Montreal

Sponsorship scandal player to pay back $1M

A former ad executive implicated in the federal sponsorship scandal has agreed to pay Ottawa $1 million to avoid an expensive civil lawsuit.

A former ad executive implicated in the federal sponsorship scandal has agreed to pay Ottawa $1 million to avoid an expensive civil lawsuit.

Lawyers for Claude Boulay, former president of Groupe Everest, recently reached an out of court settlement with the federal government for $1 million.

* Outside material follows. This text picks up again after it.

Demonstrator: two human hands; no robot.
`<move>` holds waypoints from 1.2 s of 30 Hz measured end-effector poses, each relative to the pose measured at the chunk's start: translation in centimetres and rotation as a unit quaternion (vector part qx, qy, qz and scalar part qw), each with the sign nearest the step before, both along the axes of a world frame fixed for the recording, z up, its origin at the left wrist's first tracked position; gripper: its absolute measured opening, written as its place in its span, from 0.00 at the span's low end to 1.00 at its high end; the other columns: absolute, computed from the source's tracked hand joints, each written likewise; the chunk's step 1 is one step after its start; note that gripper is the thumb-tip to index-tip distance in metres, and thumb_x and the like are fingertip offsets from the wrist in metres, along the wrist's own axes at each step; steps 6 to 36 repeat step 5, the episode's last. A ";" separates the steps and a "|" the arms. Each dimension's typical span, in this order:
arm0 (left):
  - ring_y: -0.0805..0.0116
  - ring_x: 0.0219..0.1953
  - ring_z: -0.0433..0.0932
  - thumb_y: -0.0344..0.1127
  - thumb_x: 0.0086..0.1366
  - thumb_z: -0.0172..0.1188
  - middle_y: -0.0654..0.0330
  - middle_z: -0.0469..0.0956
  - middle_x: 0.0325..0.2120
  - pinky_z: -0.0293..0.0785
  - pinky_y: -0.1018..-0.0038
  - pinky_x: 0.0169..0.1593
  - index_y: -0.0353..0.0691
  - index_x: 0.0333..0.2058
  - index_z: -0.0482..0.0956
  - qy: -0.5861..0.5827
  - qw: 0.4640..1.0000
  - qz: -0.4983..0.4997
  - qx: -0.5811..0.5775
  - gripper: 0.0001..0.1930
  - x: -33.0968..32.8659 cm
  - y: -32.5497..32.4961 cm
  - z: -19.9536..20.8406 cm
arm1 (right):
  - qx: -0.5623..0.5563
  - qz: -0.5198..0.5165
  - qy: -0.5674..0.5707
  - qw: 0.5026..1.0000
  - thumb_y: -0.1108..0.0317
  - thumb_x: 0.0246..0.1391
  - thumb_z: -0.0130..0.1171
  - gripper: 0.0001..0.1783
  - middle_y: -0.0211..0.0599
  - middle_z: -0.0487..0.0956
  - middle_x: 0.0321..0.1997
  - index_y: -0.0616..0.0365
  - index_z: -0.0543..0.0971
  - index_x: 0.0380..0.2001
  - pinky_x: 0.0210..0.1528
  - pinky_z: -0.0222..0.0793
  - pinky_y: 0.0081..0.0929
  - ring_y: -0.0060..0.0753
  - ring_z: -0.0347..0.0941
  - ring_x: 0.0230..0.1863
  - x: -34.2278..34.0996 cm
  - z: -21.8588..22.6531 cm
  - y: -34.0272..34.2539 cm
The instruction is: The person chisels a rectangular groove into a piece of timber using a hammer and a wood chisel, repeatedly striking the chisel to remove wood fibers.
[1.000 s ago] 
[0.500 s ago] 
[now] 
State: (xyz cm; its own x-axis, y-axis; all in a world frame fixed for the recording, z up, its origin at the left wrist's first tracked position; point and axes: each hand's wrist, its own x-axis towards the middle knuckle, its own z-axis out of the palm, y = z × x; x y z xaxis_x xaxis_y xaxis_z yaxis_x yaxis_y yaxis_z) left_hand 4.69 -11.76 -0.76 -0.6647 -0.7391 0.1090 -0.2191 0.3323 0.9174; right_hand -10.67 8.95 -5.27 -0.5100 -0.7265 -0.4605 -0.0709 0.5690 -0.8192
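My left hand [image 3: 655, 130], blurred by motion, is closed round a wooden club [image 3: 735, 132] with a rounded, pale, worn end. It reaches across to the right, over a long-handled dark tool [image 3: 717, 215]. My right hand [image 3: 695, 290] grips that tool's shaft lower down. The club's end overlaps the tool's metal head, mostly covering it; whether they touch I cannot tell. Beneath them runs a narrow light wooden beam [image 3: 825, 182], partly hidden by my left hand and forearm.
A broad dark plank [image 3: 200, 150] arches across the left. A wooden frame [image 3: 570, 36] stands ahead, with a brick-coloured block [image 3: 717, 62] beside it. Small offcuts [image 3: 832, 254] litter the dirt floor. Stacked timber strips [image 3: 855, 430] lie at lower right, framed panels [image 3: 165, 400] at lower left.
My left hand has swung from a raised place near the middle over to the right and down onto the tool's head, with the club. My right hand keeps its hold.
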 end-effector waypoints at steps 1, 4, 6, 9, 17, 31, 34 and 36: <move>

Boulay is one of several key players in the scandal who faced a civil lawsuit launched by the Conservative government.

Ottawa is trying to recoup money officials said was funneled through the federal program for work that was never done. Boulay and his company were originally sued for $1.5 million.

During his lengthy testimony at the Gomery Commission, Boulay insisted his company never accepted payment for imaginary work and was adamant the government got its money's worth from Groupe Everest. Justice John Gomery released his final report on Feb. 1, 2006, after 18 months of hearings and research.

The federal government is seeking a total of $60 million from various sponsorship program figures. So far, Ottawa has recouped about $4 million, including Boulay's settlement.

The sponsorship program, now defunct, was designed to raise the federal government's profile in the wake of the 1995 sovereignty referendum in Quebec. Over its life, Liberal-friendly ad firms in that province took in millions of taxpayers' dollars.

Some of the money ended up in the pockets of high-ranking Liberal organizers in Quebec, allowing the opposition to paint the government of former prime minister Jean Chrétien as corrupt.